One caveat to the list: I ran out of time to watch Josef von Sternberg’s Docks of New York, even though it’s been sitting in my stack for months. So I may have to amend the ten. But for the moment, here are the best of 1928:

1. Spies (Fritz Lang)

2. The Passion of Joan of Arc (Carl Theodore Dreyer)

3. The Circus (Charlie Chaplin)

4. The Wind (Victor Sjostrom)

5. Steamboat Bill, Jr. (Charles Reisner)

6. The Crowd (King Vidor)

7. The Wedding March (Erich von Stroheim)

8. Oktober (Sergei Eisenstein)

9. Speedy (Ted Wilde)

10. Street Angel (Frank Borzage)

Directing credits don’t always tell the whole story, and just because Buster Keaton and Harold Lloyd didn’t take credit on Steamboat Bill and Speedy doesn’t mean they weren’t the actual guiding forces behind those wonderful films. Chaplin was never shy about taking credit, and The Circus, while not attempting the emotional heft of The Gold Rush or City Lights, contains a series of blissful sight gags. You know it’s a strong year for movies when a masterpiece such as The Crowd falls to #6; this movie is at least as influential as any other on the list. And while Falconetti is rightly famous for her concentrated performance in Joan, she’s matched by Lillian Gish giving her all in The Wind, a stunning work that has been growing in reputation for the last 20 years or so.

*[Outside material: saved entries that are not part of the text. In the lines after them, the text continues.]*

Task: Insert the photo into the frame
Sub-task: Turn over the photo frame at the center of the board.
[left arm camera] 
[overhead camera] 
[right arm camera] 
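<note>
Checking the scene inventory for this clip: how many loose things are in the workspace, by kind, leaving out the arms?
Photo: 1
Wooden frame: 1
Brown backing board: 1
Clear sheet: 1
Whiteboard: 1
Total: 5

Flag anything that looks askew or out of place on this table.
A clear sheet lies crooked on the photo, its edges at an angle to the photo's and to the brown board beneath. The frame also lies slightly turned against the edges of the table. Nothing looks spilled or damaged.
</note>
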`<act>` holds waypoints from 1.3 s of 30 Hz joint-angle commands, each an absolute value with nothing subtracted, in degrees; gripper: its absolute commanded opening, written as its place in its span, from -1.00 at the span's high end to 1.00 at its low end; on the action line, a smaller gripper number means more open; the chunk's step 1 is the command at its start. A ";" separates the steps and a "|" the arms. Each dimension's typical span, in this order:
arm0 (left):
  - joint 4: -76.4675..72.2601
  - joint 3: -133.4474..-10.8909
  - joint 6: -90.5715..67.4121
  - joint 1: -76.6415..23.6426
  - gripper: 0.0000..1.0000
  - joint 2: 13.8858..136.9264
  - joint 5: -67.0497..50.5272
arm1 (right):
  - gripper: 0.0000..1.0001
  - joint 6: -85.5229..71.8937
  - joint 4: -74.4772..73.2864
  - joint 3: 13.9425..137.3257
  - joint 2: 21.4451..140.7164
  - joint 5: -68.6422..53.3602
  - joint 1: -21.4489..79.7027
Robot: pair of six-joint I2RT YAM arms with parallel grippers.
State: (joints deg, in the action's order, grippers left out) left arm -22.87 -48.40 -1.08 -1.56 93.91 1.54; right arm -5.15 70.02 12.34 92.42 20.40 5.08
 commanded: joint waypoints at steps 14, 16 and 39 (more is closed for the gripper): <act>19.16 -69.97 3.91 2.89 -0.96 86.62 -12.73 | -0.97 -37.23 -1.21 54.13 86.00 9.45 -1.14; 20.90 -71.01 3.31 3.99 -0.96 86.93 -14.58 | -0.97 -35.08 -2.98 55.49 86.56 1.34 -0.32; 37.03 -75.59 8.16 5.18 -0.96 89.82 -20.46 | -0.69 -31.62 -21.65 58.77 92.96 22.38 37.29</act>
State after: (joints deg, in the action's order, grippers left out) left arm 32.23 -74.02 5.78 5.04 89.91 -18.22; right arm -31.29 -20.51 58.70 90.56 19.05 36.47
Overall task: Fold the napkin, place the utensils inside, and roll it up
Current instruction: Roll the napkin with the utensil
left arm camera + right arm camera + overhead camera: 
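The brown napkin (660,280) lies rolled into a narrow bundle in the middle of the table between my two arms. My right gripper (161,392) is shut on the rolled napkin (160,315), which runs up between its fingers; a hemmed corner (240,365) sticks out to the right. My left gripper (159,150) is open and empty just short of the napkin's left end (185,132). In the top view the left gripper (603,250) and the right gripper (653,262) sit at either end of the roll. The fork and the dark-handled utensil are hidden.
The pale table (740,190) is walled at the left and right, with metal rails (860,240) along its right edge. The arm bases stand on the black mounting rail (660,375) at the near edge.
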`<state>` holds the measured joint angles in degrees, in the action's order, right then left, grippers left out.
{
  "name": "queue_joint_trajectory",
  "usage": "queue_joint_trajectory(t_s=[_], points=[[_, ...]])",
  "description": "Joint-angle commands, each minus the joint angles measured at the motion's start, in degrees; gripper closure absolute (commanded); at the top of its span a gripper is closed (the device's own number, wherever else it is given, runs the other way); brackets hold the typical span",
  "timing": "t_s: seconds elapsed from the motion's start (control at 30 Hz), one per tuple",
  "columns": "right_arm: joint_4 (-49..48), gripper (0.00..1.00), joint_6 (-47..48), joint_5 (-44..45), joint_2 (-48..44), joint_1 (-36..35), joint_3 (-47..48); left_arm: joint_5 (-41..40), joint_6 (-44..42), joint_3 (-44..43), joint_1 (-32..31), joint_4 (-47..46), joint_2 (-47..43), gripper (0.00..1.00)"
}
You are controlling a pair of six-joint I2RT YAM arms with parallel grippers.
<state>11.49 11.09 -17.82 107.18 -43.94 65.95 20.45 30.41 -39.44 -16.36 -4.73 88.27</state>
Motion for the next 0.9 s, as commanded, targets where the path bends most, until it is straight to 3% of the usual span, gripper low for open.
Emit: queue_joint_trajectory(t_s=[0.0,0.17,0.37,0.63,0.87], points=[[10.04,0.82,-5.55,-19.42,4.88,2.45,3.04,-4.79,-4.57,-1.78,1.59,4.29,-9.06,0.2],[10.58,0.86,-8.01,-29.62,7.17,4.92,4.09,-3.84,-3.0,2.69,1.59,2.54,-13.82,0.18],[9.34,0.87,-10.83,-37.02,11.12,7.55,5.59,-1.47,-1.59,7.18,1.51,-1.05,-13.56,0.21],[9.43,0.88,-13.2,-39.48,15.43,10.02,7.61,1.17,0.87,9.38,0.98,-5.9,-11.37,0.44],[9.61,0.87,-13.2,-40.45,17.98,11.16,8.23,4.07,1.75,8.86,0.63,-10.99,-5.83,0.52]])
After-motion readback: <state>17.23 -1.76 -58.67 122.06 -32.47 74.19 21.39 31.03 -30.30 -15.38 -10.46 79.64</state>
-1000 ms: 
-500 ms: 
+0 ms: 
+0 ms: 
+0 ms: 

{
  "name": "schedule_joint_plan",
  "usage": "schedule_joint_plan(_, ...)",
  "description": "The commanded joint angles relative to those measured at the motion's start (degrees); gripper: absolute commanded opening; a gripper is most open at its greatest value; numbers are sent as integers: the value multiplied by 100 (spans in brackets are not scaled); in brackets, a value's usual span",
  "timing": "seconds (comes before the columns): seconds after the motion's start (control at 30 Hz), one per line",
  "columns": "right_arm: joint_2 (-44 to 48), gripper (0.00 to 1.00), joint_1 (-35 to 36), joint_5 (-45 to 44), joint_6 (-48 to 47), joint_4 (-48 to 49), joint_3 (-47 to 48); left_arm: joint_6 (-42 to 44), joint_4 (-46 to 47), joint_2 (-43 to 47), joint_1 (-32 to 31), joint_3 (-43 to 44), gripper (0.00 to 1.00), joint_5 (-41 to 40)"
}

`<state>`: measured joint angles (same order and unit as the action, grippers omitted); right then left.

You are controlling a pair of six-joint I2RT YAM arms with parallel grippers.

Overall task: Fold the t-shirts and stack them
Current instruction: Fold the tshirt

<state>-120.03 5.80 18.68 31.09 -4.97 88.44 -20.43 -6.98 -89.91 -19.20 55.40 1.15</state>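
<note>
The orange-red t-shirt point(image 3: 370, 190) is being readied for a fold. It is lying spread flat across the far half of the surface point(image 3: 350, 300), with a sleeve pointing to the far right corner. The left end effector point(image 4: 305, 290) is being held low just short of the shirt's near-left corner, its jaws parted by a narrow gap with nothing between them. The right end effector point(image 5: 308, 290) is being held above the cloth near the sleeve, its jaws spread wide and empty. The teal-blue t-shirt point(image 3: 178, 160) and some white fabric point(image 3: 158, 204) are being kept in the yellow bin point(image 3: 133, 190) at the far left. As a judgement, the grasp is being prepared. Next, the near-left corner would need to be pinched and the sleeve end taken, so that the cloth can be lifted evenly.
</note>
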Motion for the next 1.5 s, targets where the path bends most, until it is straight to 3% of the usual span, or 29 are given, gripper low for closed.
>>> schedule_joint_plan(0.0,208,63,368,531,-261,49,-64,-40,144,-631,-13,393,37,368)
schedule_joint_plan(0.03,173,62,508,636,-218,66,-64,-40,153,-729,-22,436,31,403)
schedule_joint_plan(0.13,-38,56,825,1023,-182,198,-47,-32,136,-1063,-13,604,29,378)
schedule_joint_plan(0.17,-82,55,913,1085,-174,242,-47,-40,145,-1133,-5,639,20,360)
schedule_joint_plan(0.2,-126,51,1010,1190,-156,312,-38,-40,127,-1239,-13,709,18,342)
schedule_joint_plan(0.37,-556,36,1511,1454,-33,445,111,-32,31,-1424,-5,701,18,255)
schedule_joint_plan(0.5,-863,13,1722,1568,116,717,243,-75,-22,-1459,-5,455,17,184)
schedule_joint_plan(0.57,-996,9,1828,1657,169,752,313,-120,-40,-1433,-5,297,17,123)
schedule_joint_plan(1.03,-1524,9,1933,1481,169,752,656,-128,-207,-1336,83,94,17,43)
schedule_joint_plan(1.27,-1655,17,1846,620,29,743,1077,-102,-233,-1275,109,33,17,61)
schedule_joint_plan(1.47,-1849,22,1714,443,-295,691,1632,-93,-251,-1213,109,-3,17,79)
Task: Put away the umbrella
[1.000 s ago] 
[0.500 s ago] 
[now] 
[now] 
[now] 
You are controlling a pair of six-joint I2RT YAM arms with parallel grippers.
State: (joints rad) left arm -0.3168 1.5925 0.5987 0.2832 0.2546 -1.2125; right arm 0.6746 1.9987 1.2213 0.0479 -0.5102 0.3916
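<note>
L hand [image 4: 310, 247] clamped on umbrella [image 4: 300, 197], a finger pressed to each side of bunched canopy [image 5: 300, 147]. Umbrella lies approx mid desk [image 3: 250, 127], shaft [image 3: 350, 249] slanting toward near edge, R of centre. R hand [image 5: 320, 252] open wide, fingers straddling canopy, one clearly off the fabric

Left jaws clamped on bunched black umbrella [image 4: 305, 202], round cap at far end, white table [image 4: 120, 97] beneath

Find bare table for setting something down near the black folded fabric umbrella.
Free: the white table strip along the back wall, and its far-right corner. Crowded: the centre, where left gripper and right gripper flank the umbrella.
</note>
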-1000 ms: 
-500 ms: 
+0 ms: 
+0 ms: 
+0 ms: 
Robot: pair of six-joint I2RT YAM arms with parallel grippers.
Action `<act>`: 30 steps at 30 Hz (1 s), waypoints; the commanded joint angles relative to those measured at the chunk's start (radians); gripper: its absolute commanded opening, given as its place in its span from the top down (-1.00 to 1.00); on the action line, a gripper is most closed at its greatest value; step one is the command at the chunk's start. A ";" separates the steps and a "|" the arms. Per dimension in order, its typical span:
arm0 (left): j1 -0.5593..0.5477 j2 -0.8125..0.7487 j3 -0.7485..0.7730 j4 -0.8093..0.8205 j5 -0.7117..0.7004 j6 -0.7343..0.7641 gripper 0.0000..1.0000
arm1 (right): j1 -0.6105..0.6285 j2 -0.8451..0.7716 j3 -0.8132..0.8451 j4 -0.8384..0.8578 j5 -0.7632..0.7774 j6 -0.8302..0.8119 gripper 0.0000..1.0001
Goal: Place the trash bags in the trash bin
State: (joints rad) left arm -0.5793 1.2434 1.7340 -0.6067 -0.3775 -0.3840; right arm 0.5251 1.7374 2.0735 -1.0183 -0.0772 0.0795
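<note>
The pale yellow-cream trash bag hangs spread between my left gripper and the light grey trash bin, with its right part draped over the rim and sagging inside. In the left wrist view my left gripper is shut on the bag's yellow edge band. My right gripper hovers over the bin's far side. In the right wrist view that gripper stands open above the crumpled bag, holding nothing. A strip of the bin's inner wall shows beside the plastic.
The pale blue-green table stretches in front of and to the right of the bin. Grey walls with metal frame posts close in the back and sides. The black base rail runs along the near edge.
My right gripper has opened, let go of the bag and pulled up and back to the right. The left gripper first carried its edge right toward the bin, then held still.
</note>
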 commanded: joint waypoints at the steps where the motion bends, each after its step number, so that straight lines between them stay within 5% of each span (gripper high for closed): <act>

Some terrific movies barely missed the tally: White Shadows of the South Seas, a gorgeous shot-on-location picture; The Cameraman, another Keaton film, not always mentioned in his best work but hilarious nevertheless (and featuring one of the great movie monkeys of all time); nice early efforts by future Hollywood giants, Submarine (Capra) and A Girl in Every Port (Hawks); Vidor’s Show People and Sternberg’s Last Command; Paul Leni’s The Man Who Laughs; and a fascinating Martin and Osa Johnson travelogue, Simba.